With gasoline prices seemingly reaching new highs every day, the call is getting louder for drilling of oil off the shores of the US coastline.
Of course, the NIMBYs (Not In My Back Yard) don’t want drilling off the shore where they believe they can actually see it. The Tree Huggers believe that it could damage the environment. Some think that it only helps the oil companies increase their profits. There are others who have grown weary of the US and the world being dependent on the whims of OPEC. There are conspiracy theorists who think that the U.S. has held off on increasing drilling on its own turf because they think the U.S. hopes that OPEC will sometime run out of oil, and when that happens, we'll still have ours and be top dog in the world of oil.
Me? I think the issue of drilling offshore may be a moot point if we don’t get more refineries to process the crude.
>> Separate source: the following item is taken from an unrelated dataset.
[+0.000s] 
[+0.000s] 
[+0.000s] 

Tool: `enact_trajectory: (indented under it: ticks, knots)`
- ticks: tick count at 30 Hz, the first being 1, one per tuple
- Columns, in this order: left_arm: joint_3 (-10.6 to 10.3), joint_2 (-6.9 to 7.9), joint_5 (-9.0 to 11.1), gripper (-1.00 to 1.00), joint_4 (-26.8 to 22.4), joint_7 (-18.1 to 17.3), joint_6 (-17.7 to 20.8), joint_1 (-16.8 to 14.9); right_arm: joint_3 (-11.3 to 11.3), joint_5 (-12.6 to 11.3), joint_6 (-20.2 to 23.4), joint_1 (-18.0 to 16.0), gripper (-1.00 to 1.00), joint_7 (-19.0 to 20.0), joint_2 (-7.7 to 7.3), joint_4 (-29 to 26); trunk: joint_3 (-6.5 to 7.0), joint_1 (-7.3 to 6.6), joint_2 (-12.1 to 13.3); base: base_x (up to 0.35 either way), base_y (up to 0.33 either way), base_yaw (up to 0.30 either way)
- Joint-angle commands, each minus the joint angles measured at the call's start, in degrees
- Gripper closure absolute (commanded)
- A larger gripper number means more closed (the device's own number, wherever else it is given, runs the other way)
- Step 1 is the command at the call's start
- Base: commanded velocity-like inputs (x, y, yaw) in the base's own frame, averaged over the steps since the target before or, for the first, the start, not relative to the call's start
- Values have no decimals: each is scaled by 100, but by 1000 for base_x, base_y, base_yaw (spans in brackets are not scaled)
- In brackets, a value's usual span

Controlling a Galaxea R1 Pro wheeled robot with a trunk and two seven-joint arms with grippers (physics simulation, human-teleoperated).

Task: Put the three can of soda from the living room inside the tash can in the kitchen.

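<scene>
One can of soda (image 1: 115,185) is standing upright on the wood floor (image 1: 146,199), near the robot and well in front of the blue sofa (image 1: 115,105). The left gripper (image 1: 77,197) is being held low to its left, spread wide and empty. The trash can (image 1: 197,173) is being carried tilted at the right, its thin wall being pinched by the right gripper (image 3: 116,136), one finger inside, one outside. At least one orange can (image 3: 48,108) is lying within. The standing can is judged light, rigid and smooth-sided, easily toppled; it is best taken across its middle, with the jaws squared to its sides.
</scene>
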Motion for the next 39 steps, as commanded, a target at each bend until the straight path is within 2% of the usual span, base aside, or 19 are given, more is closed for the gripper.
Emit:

Several reports say that the US has access to plenty of crude oil, both on its own turf and from outside suppliers, but there just aren’t enough refineries to move the oil through the processing pipeline. There is also the issue with the large number of various gasoline blends that are produced in the US to cover individual state emissions regulations, weather variations (winter blends vs. summer blends), and grades of gas (regular to premium).
Here’s what I think. The US should immediately consolidate and reduce the number of blends used across the country and settle on a select few that will handle most cars and also provide proper emission standards. For example, if California gas has the most stringent emissions regulations, then why don’t we all use that blend of gas? If a car will run on regular or premium, why exactly do we need the middle octane gas? Or, why don’t we just all run on premium? By only producing one octane level for gasoline, the current refineries could operate more efficiently and could increase their capacity. As far as weather related gas blends, well, I don’t understand the dynamics of how gasoline must be modified to handle all climates, but I would have to think there is a way to reduce the number of blends there as well. If not, possibly making changes in other gasoline standards would be enough to help increase refinery capacity.
If these changes are not enough and more refineries are needed, then they should be built. I know the NIMBYs would not like that. But something has to give if we expect the gasoline supply to stay stable and prices to stop the upward spiral, and if we have to continue to drive gas-fueled vehicles.
While I would not want someone drilling for oil on Lake Erie – I live only a few miles from its shore – I would accept it if it meant that we could get off foreign oil dependency. I also would be all for wind turbines on the Lake, which is a side issue discussed off an on in the Lake Erie and Great Lakes region. And I also think that while we need to do all we can to protect our fragile environment, I would be open to offshore drilling as a whole if it was done in a highly controlled manner with all safety precautions in place. Same for drilling in Alaska.
But it goes without saying that ALL these points would be moot if we could find ways to power our cars, and our homes, and our power plants with energy that is not based on fossil fuels. This discussion has been going on since the 1970s and the oil crisis of that time (I remember it well) and it seems that in over 30 years we’ve made little progress.
With the upcoming presidential election, all eyes will be on Barack Obama and John McCain and how they will approach the subject of gasoline prices, offshore drilling, and renewable energy sources. But we shouldn’t let it end with the election – we should expect results. After all, I don’t want to wait another 30+ years for a viable solution.